Posted in pictures, Statistics, Travel, University life with tags , , , , , , , , , , , , on August 31, 2014 by xi'an

Last and maybe most exciting day of the “High-dimensional Stochastic Simulation and Optimisation in Image Processing” in Bristol as it was exclusively about simulation (MCMC) methods. Except my own talk on ABC. And Peter Green’s on consistency of Bayesian inference in non-regular models. The talks today were indeed about using convex optimisation devices to speed up MCMC algorithms with tools that were entirely new to me, like the Moreau transform discussed by Marcelo Pereyra. Or using auxiliary variables à la RJMCMC to bypass expensive Choleski decompositions. Or optimisation steps from one dual space to the original space for the same reason. Or using pseudo-gradients on partly differentiable functions in the talk by Sylvain Lecorff on a paper commented earlier in the ‘Og. I particularly liked the notion of Moreau regularisation that leads to more efficient Langevin algorithms when the target is not regular enough. Actually, the discretised diffusion itself may be geometrically ergodic without the corrective step of the Metropolis-Hastings acceptance. This obviously begs the question of an extension to Hamiltonian Monte Carlo. And to multimodal targets, possibly requiring as many normalisation factors as there are modes. So, in fine, a highly informative workshop, with the perfect size and the perfect crowd (which happened to be predominantly French, albeit from a community I did not have the opportunity to practice previously). Massive kudos to Marcello for putting this workshop together, esp. on a week where family major happy events should have kept him at home!

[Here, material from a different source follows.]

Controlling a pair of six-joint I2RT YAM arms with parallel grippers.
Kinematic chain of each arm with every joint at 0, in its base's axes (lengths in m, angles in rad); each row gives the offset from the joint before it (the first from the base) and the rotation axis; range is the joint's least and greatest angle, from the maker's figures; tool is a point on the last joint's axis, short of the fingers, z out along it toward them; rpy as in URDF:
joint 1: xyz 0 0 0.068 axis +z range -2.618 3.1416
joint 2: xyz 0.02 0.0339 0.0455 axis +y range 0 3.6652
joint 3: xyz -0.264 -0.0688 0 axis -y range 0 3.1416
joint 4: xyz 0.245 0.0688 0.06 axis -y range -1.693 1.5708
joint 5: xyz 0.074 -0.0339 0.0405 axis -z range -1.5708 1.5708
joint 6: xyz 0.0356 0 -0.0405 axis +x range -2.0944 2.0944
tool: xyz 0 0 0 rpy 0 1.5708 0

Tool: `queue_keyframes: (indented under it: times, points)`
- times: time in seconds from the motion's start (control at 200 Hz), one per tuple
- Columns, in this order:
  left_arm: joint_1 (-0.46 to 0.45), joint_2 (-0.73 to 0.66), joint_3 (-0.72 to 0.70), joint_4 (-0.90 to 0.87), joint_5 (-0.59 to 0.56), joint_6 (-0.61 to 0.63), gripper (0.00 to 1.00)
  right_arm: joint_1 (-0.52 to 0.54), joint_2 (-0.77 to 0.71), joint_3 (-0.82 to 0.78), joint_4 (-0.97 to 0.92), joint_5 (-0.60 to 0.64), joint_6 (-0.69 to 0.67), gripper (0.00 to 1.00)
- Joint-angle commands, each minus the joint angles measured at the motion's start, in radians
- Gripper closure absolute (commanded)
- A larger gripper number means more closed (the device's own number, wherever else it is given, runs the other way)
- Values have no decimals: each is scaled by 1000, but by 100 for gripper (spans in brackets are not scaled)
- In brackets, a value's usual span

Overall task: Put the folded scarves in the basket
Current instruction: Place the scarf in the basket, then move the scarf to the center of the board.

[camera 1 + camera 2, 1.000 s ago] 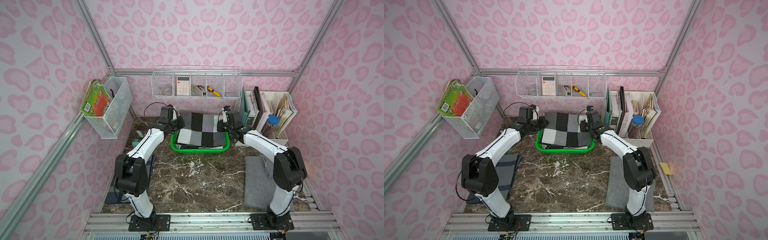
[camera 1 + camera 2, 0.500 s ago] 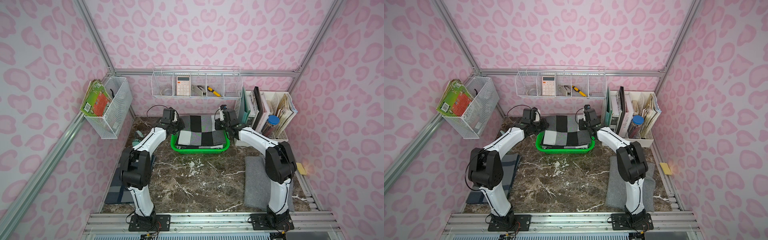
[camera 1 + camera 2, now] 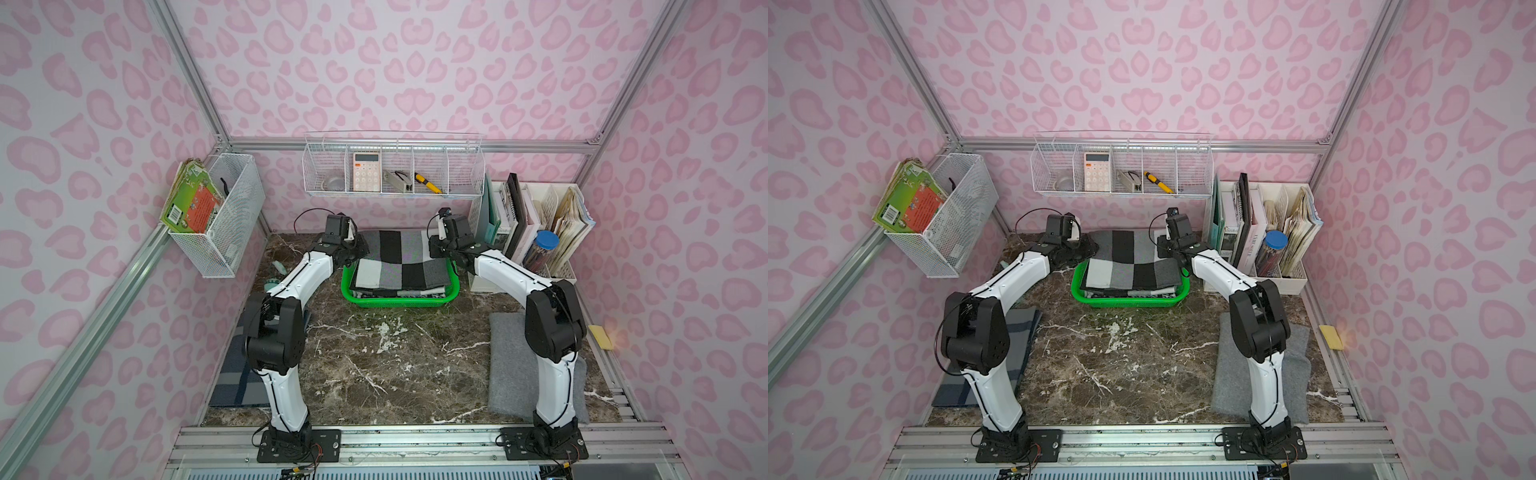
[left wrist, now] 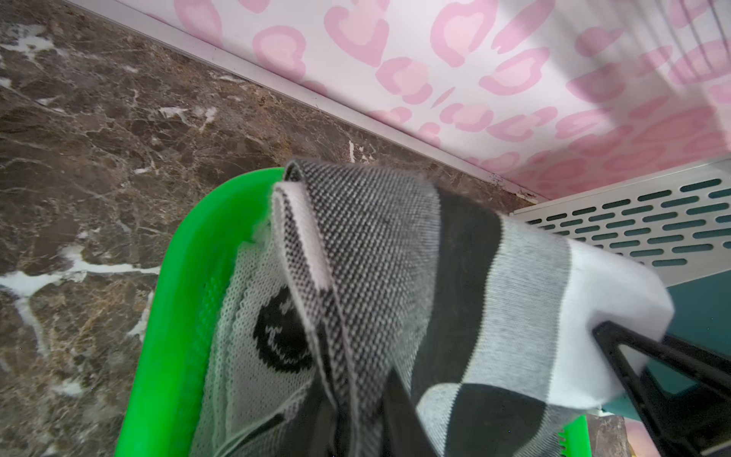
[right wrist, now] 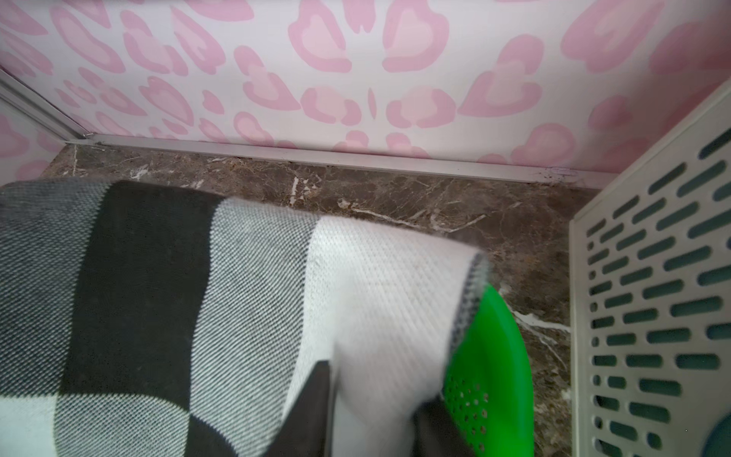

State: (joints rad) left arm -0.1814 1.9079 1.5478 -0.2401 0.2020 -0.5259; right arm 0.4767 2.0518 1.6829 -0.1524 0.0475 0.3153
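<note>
Grey, black and white checked folded knit scarf [image 3: 401,266] is lying across the shallow bright green perforated plastic basket [image 3: 399,302], its far end overhanging the back rim. The left gripper [image 4: 494,356] and right gripper [image 5: 375,385] are flanking its far corners, jaws spread with cloth between them, probably letting go so it settles inside.

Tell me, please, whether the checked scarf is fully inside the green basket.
Partly out: the scarf lies folded in the basket, but in both top views its far end reaches beyond the basket's far side.
</note>
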Motion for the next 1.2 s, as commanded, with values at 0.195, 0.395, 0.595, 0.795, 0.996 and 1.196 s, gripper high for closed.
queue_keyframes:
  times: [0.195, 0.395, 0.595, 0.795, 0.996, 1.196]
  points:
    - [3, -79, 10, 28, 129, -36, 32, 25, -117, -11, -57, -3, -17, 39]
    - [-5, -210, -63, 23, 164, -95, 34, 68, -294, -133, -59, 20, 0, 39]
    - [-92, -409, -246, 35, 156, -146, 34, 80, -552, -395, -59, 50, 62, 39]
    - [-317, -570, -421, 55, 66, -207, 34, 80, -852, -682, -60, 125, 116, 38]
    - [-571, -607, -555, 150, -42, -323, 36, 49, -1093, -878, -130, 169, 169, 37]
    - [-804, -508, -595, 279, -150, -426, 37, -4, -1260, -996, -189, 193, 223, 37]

As the workshop ended up in mid-afternoon, I had plenty of time for a long run with Florence Forbes down to the Avon river and back up among the deers of Ashton Court, avoiding most of the rain, all of the mountain bikes on a bike trail that sounded like trail running practice, and building enough of an appetite for the South Indian cooking of the nearby Thali Café. Brilliant!

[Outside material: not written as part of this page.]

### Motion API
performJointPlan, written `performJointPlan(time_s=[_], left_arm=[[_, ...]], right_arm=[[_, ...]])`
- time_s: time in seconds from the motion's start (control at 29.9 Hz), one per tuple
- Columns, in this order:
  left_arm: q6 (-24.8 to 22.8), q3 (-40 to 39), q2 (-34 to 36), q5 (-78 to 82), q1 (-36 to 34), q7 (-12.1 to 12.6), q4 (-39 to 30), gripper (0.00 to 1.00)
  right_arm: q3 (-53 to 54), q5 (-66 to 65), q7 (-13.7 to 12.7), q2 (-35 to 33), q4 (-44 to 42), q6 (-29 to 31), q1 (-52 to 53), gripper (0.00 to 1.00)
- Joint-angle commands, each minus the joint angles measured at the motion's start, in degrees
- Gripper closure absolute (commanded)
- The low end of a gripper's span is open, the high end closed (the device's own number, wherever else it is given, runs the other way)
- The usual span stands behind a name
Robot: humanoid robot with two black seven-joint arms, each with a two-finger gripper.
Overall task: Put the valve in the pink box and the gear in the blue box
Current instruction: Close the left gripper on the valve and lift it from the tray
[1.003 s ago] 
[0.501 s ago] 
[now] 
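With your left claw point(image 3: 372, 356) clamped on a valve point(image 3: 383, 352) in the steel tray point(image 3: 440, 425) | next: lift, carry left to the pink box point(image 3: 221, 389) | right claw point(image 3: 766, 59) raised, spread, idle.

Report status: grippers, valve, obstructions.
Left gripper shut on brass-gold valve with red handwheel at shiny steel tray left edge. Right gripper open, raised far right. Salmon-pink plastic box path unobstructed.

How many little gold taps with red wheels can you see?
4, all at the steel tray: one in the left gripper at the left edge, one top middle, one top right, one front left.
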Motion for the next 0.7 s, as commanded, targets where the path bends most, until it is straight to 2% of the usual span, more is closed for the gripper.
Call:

## high-dimensional stochastic simulation and optimisation in image processing [day #1]

Posted in pictures, Statistics, Travel, Uncategorized, University life, Wines with tags , , , , , , , , , , , on August 29, 2014 by xi'an

Even though I flew through Birmingham (and had to endure the fundamental randomness of trains in Britain), I managed to reach the “High-dimensional Stochastic Simulation and Optimisation in Image Processing” conference location (in Goldney Hall Orangery) in due time to attend the (second) talk by Christophe Andrieu. He started with an explanation of the notion of controlled Markov chain, which reminded me of our early and famous-if-unpublished paper on controlled MCMC. (The label “controlled” was inspired by Peter Green who pointed out to us the different meanings of controlled in French [meaning checked or monitored] and in English . We use it here in the English sense, obviously.) The main focus of the talk was on the stability of controlled Markov chains. With of course connections with out controlled MCMC of old, for instance the case of the coerced acceptance probability. Which happened to be not that stable! With the central tool being Lyapounov functions. (Making me wonder whether or not it would make sense to envision the meta-problem of adaptively estimating the adequate Lyapounov function from the MCMC outcome.)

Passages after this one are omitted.